Lo ha scritto, diretto e coprodotto nel 1992, in stupefacente bilico tra tragedia e commedia, farsa e gangster movie, Sankara e Compaorè (i due amici rivoluzionari burkinabè che poi si sfidarono all’Ok Corral; e ha perso il migliore), uno dei più grandi cineasti francofoni viventi, Idrissa Ouedraogo, classe 1954, di Banfora, studi a Parigi e Kiev, il fiore all’occhiello della giovane generazione nera, documentarista, regista di cinema, di teatro (ha messo in scena un fondamentale Toussaint Louverture a Parigi, dedicato al nero che sconfisse le truppe napoleoniche nel 1804 guidando a Haiti la prima rivoluzione proletaria della storia) e di televisione, drammaturgo dalle idee narrative, ritmiche, spazio-temporali e gestuali originali e avvincenti.
Samba Traorè  è il suo quinto lungometraggio (La scelta, Yaaba, Tilai, Karim e Salah) e, dopo il premio a Cartagine ’92, è stato presentato in competizione a Berlino ‘93. Lo stile cinematografico cristallino e ‘senza errori’ di Ouedraogo, mai una parola di troppo, mai una ripresa gratuita, un reticolo scientifico di sguardi, una geometria implacabile, quasi optical-art, di orizzonti e linee verticali, questa volta non addormenta la tensione sperimentale (come successe soltanto a Tilai, il suo unico ‘saggio’ quasi accademico).
Commedia, giallo, avanspettacolo, Shakespeare, politica e dibattito etico sui valori fondamentali della vita si passano il testimone, come a teatro col cambio scena. In una sequenza si finisce, attraverso il passaggio di un pallone da football, con campo/controcampo ardito, all’occhio glaciale del padre di Samba che ha trovato il revolver nella valigetta del figlio (ma chi permette, di nuovo, lo strapotere dei capi villaggio?).
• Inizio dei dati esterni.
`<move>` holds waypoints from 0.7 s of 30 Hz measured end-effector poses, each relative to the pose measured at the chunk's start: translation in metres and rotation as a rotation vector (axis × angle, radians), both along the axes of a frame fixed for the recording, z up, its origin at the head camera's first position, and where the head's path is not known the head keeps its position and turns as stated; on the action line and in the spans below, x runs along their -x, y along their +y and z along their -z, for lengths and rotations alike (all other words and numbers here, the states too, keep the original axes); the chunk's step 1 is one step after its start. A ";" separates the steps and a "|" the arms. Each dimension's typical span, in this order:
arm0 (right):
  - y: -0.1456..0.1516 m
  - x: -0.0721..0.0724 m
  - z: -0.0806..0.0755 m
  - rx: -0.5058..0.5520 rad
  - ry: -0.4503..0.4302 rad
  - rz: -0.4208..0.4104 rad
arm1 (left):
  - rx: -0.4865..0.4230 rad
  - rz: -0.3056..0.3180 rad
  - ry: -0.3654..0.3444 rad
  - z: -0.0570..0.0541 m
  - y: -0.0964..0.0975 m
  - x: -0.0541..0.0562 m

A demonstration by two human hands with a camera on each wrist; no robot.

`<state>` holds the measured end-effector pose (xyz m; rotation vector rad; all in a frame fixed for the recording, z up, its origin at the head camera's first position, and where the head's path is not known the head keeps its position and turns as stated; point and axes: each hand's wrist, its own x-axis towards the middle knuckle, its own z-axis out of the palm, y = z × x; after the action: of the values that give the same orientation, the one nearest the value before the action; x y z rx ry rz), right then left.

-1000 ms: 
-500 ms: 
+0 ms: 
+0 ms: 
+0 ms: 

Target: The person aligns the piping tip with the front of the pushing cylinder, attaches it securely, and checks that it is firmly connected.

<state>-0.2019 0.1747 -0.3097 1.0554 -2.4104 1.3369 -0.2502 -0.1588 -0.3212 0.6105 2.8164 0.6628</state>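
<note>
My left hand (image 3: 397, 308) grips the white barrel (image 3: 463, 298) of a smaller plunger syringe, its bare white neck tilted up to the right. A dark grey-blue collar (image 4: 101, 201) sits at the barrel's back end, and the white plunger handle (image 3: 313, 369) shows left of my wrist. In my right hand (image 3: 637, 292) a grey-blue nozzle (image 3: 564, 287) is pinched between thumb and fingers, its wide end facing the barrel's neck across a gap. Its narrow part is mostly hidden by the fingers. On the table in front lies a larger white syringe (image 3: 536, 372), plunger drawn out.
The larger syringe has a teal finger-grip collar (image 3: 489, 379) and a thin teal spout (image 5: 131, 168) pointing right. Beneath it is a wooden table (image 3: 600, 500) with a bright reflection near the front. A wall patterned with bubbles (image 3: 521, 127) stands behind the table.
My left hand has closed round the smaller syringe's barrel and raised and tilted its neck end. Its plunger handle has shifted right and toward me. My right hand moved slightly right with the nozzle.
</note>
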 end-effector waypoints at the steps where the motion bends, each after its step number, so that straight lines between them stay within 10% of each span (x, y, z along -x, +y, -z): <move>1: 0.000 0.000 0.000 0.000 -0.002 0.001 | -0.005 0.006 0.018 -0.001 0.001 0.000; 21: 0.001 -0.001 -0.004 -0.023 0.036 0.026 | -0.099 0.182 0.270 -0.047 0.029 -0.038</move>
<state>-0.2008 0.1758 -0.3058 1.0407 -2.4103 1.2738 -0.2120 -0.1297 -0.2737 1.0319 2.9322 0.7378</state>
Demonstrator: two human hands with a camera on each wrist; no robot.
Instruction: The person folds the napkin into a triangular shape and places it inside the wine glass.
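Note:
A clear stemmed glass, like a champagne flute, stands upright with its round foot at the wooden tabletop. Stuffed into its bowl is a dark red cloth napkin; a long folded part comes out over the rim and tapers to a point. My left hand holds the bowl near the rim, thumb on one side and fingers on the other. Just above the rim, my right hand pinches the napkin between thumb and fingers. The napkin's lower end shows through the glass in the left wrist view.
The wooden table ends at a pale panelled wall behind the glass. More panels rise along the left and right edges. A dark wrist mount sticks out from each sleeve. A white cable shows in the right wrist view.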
Certo la morale finale potrebbe apparire, a torto, un po’ da parrocchia. Cioè: non si può costruire niente di buono su un gesto di violenza attiva. Cioè: se è malandrino Samba Traorè, perché rapina e mente, per ottenere potere, figuriamoci l’attuale dittatore-presidente burkinabè, Blaise Compaorè, che ha rapinato il potere per conto delle multinazionali. Che poi, in questo caso, è anche il vero responsabile del dramma della moglie di Samba. Dove sono, infatti, i telefoni per chiamare le ambulanze? Dove le strutture ospedaliere periferiche in un paese che è per il 95% agricolo? ‘E’ un film sulla colpa, sul passato che perseguita l’uomo e che sempre riemerge. Il passato torna sempre, implacabile. Ho voluto sviluppare la sensazione di permanente pericolo connessa alle colpe legate al passato: la sanguinosa rapina che aveva portato alla morte del suo complice e amico’, spiega Ouedraogo. E la metafora colpisce infatti di più, come un uppercut, sia lo stomaco dell’attuale president
e che l’assassinato ex presidente Thomas Sankara, reo di essere stato militare, di essere andato al potere con un colpo di stato e secondo Idrissa Oudraogo poco interessante anche quando tentò di inventare, primo e unico presidente ‘settantasettino’, il socialismo ‘in un solo senso’. Quello dell’humor.